Exercise description =>
What should be copied is the stretch of entries below from the line with "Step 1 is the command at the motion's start" up to and including the line with "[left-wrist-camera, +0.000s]", exactly and without images.

[Source data]
══════════════════════════════
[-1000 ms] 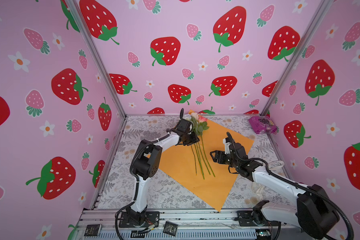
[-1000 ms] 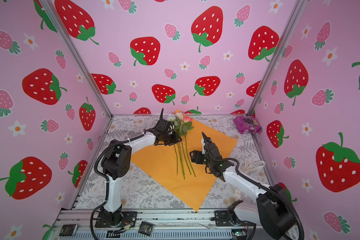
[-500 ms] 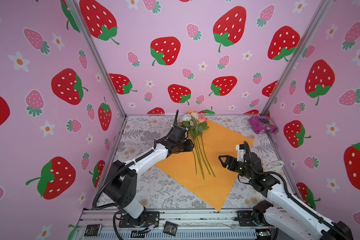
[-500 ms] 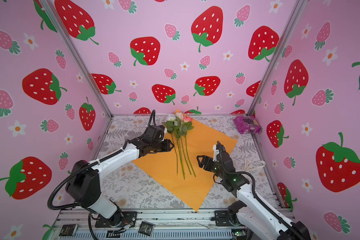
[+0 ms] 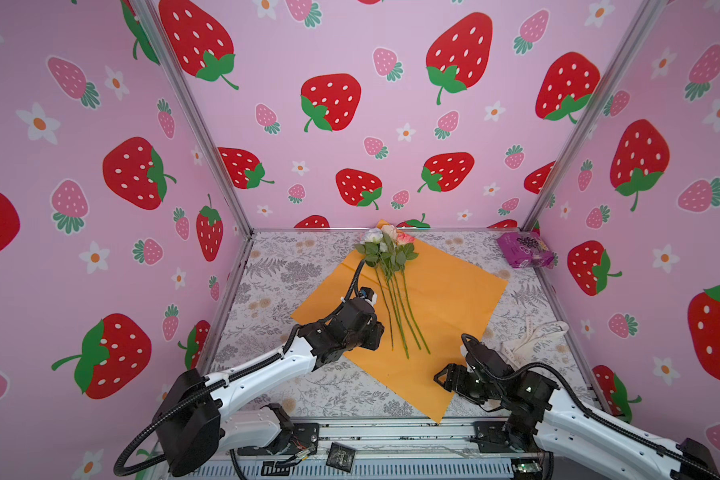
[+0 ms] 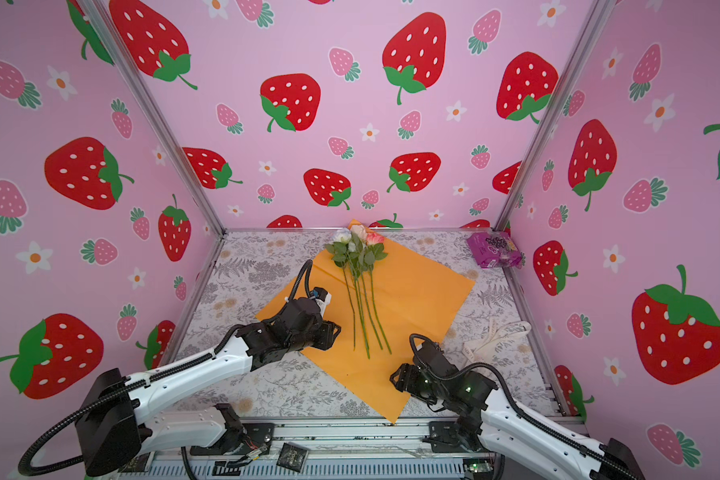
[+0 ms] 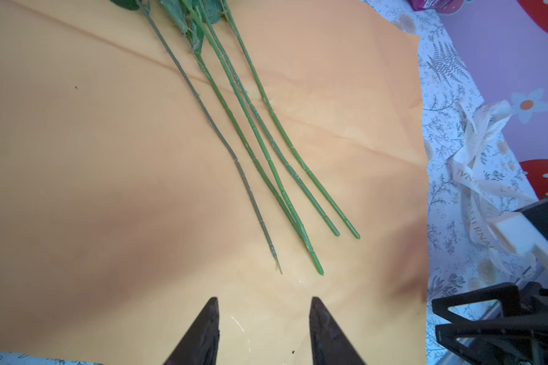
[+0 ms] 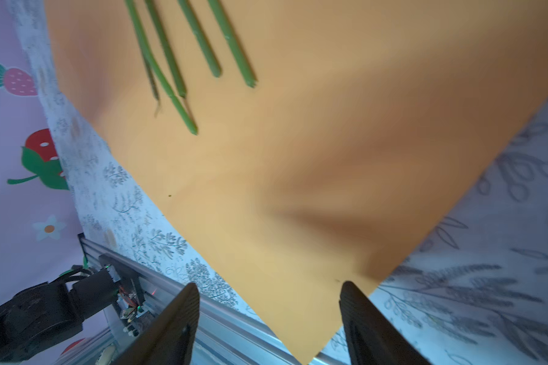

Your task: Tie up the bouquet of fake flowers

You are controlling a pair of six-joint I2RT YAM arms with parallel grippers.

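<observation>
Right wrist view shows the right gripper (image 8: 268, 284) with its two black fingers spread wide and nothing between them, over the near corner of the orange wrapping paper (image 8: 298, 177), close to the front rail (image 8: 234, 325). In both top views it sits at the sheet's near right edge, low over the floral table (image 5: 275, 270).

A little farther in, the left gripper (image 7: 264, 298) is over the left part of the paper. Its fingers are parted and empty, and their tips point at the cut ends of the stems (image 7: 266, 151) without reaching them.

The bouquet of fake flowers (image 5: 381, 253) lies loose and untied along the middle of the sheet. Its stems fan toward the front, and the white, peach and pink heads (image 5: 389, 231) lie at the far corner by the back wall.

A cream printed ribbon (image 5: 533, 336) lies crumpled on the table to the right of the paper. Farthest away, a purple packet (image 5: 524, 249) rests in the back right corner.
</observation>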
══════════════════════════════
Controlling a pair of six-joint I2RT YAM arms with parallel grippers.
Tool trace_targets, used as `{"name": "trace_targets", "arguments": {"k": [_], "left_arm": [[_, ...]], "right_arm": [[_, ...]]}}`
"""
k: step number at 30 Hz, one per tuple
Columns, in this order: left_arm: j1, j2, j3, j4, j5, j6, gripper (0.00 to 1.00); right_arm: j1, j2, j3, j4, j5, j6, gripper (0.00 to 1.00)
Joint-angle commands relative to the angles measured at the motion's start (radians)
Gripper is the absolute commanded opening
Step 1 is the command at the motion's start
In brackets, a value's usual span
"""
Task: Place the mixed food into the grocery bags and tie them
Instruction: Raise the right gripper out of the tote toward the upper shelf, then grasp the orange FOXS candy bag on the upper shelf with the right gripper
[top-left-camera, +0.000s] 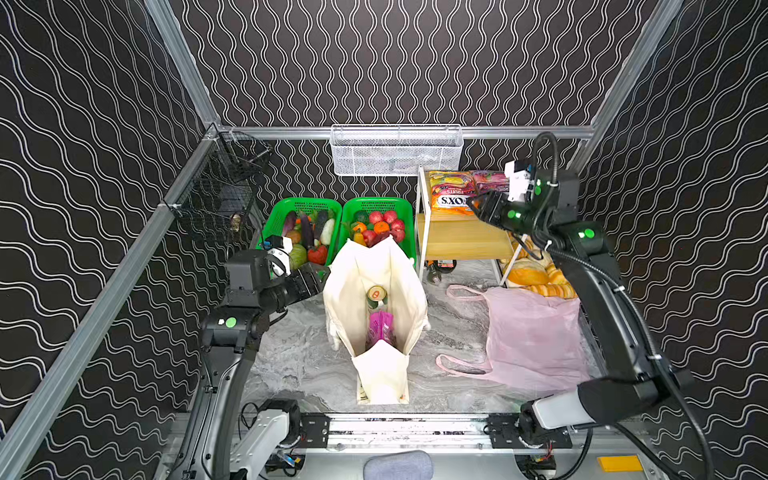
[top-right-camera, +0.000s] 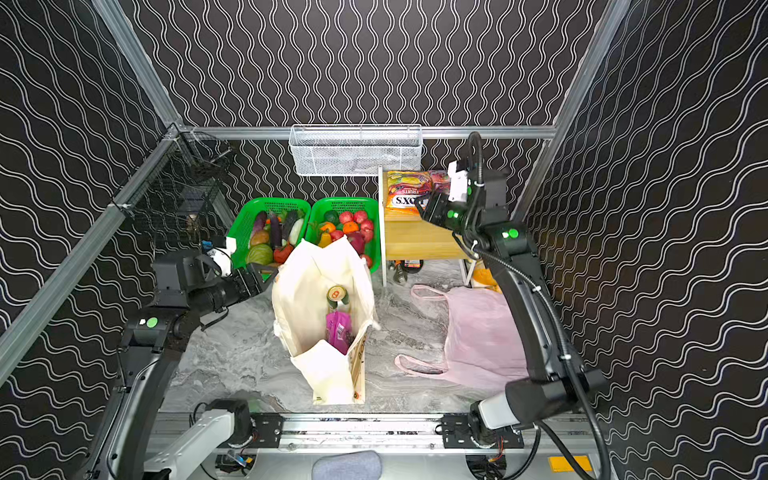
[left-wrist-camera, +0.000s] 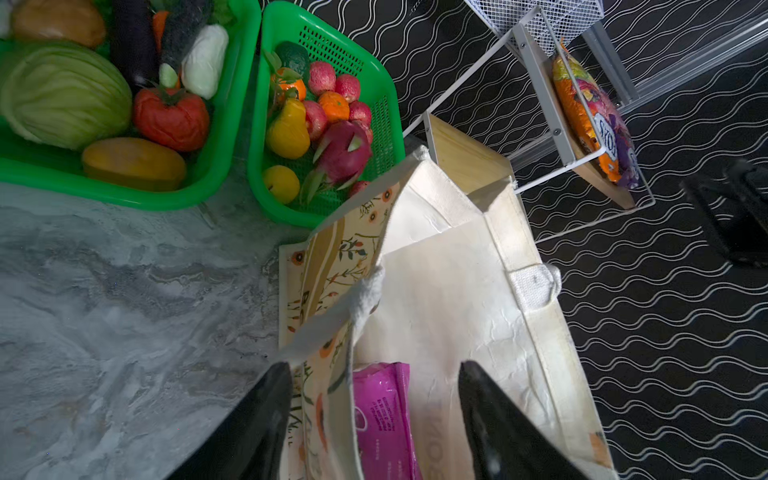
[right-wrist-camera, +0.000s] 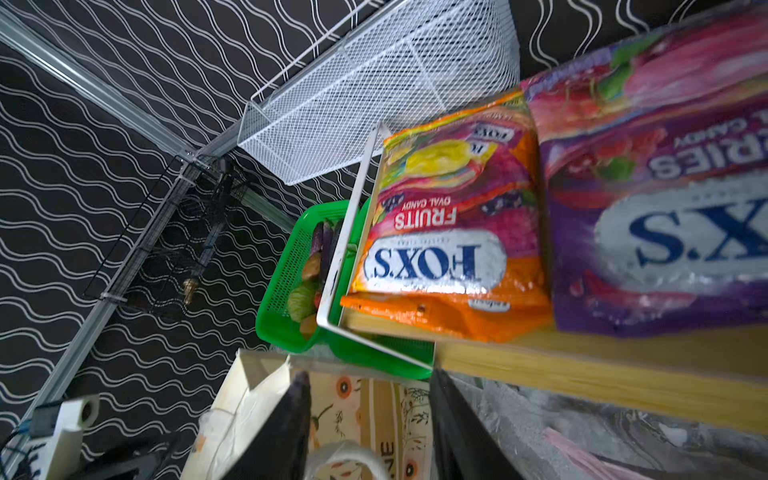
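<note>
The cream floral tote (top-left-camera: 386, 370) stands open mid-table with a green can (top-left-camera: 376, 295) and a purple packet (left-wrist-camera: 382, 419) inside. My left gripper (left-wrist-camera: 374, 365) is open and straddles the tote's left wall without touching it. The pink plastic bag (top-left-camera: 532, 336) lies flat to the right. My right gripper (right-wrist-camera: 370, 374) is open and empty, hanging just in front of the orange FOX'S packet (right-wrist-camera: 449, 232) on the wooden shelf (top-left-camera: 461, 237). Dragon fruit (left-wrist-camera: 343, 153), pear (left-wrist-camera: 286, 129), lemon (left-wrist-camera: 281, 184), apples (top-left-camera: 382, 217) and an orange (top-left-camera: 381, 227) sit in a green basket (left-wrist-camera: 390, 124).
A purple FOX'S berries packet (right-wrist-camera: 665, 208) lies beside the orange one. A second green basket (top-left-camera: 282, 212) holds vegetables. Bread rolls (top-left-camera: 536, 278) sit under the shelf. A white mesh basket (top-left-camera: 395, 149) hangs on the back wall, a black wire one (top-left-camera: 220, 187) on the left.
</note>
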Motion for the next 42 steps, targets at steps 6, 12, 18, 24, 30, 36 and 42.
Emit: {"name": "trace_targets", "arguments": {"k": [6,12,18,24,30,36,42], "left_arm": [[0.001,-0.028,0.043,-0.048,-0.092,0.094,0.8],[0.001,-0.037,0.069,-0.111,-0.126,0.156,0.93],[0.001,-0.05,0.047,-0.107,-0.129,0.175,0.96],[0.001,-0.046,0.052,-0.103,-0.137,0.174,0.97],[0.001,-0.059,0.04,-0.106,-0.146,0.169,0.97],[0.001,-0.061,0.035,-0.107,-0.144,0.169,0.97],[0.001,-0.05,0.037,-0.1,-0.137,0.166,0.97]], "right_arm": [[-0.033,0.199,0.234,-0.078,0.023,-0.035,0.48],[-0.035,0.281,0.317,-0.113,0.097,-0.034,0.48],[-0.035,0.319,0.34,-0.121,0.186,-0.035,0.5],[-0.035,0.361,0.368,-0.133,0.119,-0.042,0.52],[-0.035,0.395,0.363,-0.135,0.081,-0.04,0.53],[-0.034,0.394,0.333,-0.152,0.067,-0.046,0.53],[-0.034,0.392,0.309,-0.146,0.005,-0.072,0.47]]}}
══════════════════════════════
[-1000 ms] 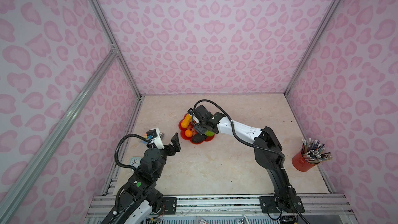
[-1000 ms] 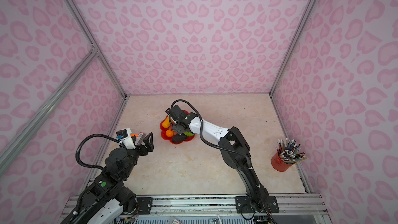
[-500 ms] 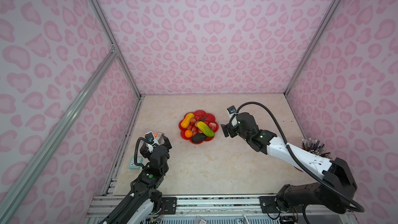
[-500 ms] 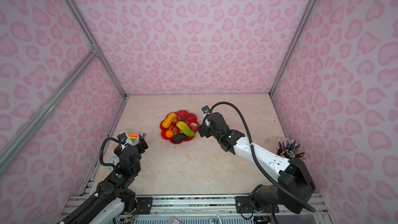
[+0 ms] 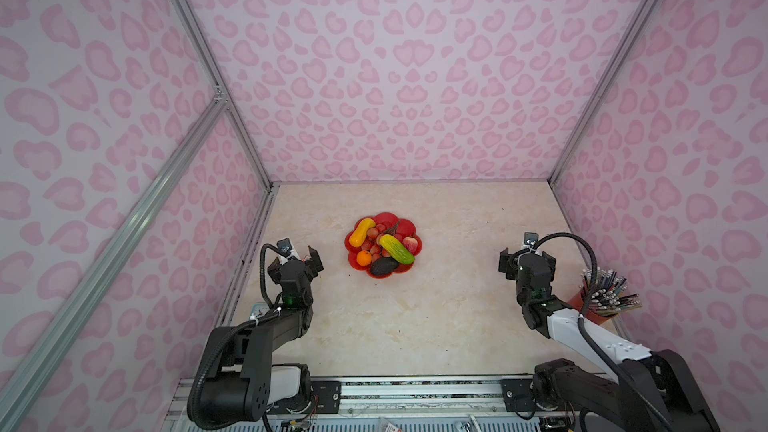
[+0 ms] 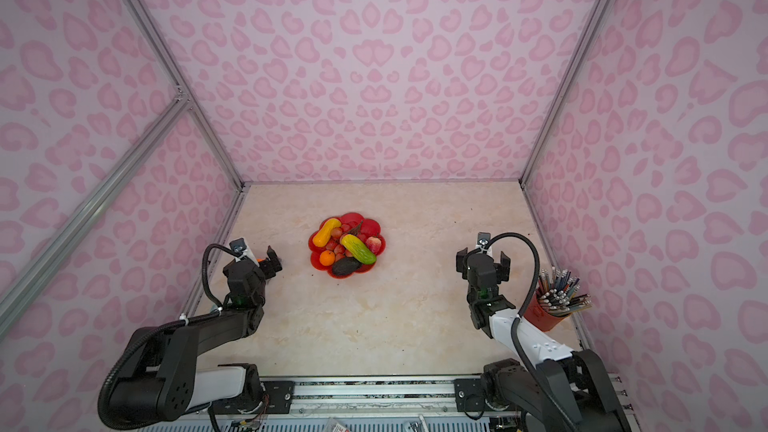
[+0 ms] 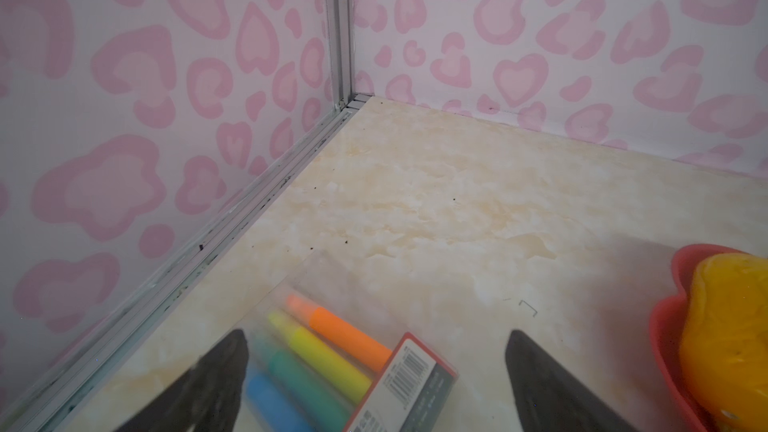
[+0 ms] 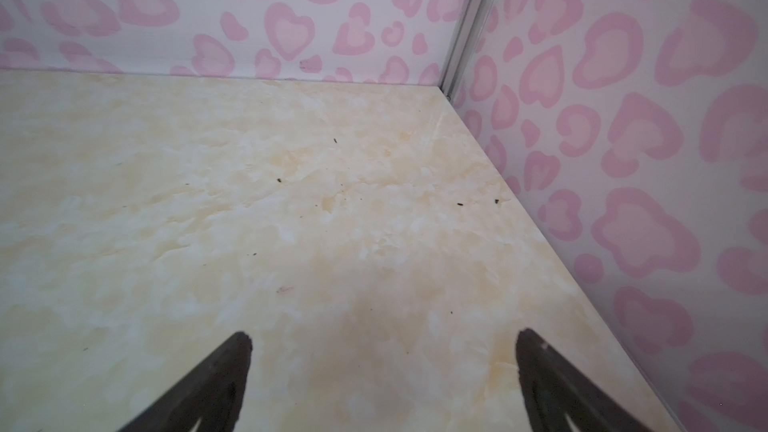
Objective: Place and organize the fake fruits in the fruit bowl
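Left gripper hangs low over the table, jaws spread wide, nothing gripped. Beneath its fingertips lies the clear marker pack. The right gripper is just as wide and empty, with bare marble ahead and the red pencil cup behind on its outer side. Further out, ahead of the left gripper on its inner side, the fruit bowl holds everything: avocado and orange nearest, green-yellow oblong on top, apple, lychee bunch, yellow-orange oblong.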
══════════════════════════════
Exercise response =>
Step 1 is the command at the motion's start
In brackets, a value's usual span
"""
Task: Place the mixed food into the grocery bags and tie them
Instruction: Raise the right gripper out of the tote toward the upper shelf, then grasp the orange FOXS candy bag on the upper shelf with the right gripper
[top-left-camera, +0.000s] 
[top-right-camera, +0.000s] 
[left-wrist-camera, +0.000s] 

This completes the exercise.